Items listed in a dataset
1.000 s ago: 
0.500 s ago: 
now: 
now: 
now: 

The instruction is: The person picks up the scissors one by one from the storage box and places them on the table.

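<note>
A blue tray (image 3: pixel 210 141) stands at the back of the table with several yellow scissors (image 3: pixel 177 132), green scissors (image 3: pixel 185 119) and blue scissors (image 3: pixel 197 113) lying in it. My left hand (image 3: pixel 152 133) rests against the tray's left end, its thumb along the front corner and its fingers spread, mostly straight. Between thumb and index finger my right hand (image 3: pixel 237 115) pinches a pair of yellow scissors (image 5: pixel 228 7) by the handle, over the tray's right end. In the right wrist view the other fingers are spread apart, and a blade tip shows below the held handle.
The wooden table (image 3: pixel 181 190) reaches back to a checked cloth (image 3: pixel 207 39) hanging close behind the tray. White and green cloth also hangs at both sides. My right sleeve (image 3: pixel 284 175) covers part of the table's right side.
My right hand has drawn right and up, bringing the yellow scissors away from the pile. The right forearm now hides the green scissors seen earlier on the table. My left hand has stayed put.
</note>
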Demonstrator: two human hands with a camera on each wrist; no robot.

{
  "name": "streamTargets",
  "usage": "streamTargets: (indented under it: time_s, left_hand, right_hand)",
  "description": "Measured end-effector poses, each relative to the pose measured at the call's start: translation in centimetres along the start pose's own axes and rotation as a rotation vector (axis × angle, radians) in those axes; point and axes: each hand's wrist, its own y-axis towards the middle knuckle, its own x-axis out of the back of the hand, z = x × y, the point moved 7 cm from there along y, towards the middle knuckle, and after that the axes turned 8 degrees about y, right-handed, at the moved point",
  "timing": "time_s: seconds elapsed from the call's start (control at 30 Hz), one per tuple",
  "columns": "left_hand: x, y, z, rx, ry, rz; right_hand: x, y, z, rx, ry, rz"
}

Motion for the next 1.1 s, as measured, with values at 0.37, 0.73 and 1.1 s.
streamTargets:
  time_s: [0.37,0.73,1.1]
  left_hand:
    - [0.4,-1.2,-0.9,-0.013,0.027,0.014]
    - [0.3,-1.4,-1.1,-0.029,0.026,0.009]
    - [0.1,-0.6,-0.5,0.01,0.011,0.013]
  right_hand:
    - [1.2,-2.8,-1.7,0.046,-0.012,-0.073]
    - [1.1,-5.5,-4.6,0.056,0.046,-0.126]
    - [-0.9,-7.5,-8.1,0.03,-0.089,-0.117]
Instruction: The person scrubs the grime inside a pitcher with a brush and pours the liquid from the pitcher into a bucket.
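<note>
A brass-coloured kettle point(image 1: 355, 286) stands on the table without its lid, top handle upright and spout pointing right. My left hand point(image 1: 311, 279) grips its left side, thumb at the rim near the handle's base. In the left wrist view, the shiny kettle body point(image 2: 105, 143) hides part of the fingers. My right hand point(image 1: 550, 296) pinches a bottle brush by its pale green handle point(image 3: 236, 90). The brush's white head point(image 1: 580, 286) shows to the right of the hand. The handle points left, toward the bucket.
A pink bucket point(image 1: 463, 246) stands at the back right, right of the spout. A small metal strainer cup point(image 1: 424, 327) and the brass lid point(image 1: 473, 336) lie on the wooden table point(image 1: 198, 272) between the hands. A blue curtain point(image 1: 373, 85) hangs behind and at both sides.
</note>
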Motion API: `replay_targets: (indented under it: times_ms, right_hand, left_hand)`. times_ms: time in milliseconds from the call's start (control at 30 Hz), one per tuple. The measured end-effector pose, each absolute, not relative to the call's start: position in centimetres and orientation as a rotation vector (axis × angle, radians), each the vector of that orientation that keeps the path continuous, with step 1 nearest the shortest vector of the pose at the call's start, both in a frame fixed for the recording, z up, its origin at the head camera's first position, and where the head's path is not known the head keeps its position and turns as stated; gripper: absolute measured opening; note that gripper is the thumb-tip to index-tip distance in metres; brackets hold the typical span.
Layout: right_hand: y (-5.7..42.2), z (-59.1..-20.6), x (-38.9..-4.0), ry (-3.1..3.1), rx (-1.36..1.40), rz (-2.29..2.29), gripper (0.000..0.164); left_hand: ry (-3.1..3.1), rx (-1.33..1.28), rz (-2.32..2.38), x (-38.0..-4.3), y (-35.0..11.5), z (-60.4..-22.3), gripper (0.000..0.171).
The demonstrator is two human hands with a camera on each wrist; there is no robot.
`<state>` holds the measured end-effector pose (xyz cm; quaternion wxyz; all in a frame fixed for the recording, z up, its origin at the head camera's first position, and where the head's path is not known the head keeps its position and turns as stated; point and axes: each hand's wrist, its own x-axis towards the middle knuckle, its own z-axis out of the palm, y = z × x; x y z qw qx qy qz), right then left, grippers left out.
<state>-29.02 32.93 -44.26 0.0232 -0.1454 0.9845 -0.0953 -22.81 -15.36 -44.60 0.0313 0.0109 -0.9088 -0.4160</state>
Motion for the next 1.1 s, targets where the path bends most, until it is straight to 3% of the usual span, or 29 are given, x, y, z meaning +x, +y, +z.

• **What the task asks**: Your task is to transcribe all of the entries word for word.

• **Response**:
1.000 s ago: 
0.500 s ago: 
now: 
now: 
now: 

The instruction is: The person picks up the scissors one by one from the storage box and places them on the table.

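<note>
A blue tray (image 3: pixel 210 141) stands at the back of the table with several yellow scissors (image 3: pixel 177 132), green scissors (image 3: pixel 185 119) and blue scissors (image 3: pixel 197 113) lying in it. My left hand (image 3: pixel 152 133) rests against the tray's left end, its thumb along the front corner and its fingers spread, mostly straight. Between thumb and index finger my right hand (image 3: pixel 237 115) pinches a pair of yellow scissors (image 5: pixel 228 7) by the handle, over the tray's right end. In the right wrist view the other fingers are spread apart, and a blade tip shows below the held handle.
The wooden table (image 3: pixel 181 190) reaches back to a checked cloth (image 3: pixel 207 39) hanging close behind the tray. White and green cloth also hangs at both sides. My right sleeve (image 3: pixel 284 175) covers part of the table's right side.
My right hand has drawn right and up, bringing the yellow scissors away from the pile. The right forearm now hides the green scissors seen earlier on the table. My left hand has stayed put.
</note>
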Demonstrator: two human hands with a camera on each wrist; no robot.

{
  "name": "streamTargets",
  "usage": "streamTargets: (indented under it: time_s, left_hand, right_hand)",
  "description": "Measured end-effector poses, each relative to the pose measured at the call's start: translation in centimetres along the start pose's own axes and rotation as a rotation vector (axis × angle, radians) in those axes; point and axes: each hand's wrist, its own y-axis towards the middle knuckle, its own x-axis out of the back of the hand, z = x × y, the point moved 7 cm from there along y, towards the middle knuckle, and after that the axes turned 8 degrees about y, right-handed, at the moved point",
  "timing": "time_s: seconds elapsed from the call's start (control at 30 Hz), one per tuple",
  "columns": "left_hand: x, y, z, rx, ry, rz; right_hand: x, y, z, rx, ry, rz"
}

Motion for the next 1.1 s, as measured, with values at 0.37, 0.73 and 1.1 s.
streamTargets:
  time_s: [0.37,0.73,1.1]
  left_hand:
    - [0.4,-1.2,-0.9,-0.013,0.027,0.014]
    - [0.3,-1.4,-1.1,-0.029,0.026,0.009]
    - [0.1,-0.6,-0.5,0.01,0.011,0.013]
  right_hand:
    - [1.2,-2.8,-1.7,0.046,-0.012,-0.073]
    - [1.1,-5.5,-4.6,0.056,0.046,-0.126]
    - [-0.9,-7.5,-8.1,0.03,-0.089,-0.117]
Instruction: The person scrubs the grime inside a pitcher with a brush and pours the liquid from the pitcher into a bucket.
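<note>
A brass-coloured kettle point(image 1: 355, 286) stands on the table without its lid, top handle upright and spout pointing right. My left hand point(image 1: 311, 279) grips its left side, thumb at the rim near the handle's base. In the left wrist view, the shiny kettle body point(image 2: 105, 143) hides part of the fingers. My right hand point(image 1: 550, 296) pinches a bottle brush by its pale green handle point(image 3: 236, 90). The brush's white head point(image 1: 580, 286) shows to the right of the hand. The handle points left, toward the bucket.
A pink bucket point(image 1: 463, 246) stands at the back right, right of the spout. A small metal strainer cup point(image 1: 424, 327) and the brass lid point(image 1: 473, 336) lie on the wooden table point(image 1: 198, 272) between the hands. A blue curtain point(image 1: 373, 85) hangs behind and at both sides.
</note>
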Motion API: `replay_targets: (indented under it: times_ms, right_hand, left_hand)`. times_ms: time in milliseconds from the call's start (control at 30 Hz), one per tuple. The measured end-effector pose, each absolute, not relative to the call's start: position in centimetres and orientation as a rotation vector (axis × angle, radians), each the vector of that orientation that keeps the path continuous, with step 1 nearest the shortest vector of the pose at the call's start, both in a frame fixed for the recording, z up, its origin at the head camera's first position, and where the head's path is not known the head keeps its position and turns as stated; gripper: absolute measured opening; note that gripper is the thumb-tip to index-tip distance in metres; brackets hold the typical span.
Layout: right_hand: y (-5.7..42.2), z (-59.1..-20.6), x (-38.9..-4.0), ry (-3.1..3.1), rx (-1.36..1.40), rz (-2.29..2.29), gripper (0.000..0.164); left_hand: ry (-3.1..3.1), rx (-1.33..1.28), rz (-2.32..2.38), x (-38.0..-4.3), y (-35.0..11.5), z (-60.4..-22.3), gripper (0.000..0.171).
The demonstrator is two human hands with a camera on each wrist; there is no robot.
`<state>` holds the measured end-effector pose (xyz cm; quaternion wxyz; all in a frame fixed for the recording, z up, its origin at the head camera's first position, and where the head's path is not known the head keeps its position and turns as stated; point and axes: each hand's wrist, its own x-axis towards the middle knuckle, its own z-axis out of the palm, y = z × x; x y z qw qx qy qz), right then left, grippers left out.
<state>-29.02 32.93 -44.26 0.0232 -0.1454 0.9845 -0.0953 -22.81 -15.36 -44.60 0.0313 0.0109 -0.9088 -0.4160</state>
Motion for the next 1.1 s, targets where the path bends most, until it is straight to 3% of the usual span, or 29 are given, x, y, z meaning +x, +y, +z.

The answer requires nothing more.